> Problem: Please reproduce the data exactly, though every picture must stay out.

> Information provided:
+++++
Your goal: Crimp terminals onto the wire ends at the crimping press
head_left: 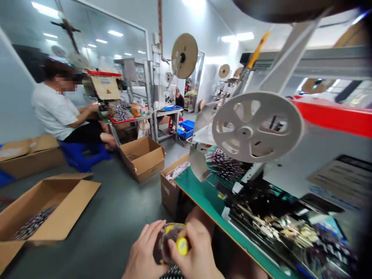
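Low in the middle of the head view, my left hand curls round a dark, shiny bundle with yellow patches; its exact kind is unclear. My right hand is closed at the bundle's right side. Between its thumb and fingers shows a small round yellow piece. I cannot tell whether this piece is joined to the bundle. Just below both hands, partly hidden, lie black-and-white striped small parts.
To my right stands a machine with a grey reel above a green bench top, where dark strips are piled. Open cardboard boxes stand on the floor at left and ahead. A seated person works at another machine.
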Action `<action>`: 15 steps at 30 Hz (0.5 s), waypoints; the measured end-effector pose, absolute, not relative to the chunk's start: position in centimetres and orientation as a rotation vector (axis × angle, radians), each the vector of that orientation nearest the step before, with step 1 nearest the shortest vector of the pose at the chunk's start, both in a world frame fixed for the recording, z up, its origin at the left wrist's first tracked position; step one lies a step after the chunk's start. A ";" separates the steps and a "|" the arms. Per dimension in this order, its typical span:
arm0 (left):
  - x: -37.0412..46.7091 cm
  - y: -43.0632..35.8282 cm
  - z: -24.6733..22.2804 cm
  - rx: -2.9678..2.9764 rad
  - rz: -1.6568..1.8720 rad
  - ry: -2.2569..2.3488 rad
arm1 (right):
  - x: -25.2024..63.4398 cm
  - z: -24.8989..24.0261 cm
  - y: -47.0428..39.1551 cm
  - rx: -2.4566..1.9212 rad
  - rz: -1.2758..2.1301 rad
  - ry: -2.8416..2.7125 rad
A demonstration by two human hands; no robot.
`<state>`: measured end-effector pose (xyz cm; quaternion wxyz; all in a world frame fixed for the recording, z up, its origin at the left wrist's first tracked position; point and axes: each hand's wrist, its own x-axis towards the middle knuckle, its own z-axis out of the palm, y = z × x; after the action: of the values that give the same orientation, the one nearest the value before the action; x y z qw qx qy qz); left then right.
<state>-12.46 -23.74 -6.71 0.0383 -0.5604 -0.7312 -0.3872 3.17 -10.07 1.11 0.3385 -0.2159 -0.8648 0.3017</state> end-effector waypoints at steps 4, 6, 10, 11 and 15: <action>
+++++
> Answer to this problem:
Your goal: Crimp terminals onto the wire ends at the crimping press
head_left: 
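Low in the middle of the head view, my left hand curls round a dark, shiny bundle with yellow patches; its exact kind is unclear. My right hand is closed at the bundle's right side. Between its thumb and fingers shows a small round yellow piece. I cannot tell whether this piece is joined to the bundle. Just below both hands, partly hidden, lie black-and-white striped small parts.
To my right stands a machine with a grey reel above a green bench top, where dark strips are piled. Open cardboard boxes stand on the floor at left and ahead. A seated person works at another machine.
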Action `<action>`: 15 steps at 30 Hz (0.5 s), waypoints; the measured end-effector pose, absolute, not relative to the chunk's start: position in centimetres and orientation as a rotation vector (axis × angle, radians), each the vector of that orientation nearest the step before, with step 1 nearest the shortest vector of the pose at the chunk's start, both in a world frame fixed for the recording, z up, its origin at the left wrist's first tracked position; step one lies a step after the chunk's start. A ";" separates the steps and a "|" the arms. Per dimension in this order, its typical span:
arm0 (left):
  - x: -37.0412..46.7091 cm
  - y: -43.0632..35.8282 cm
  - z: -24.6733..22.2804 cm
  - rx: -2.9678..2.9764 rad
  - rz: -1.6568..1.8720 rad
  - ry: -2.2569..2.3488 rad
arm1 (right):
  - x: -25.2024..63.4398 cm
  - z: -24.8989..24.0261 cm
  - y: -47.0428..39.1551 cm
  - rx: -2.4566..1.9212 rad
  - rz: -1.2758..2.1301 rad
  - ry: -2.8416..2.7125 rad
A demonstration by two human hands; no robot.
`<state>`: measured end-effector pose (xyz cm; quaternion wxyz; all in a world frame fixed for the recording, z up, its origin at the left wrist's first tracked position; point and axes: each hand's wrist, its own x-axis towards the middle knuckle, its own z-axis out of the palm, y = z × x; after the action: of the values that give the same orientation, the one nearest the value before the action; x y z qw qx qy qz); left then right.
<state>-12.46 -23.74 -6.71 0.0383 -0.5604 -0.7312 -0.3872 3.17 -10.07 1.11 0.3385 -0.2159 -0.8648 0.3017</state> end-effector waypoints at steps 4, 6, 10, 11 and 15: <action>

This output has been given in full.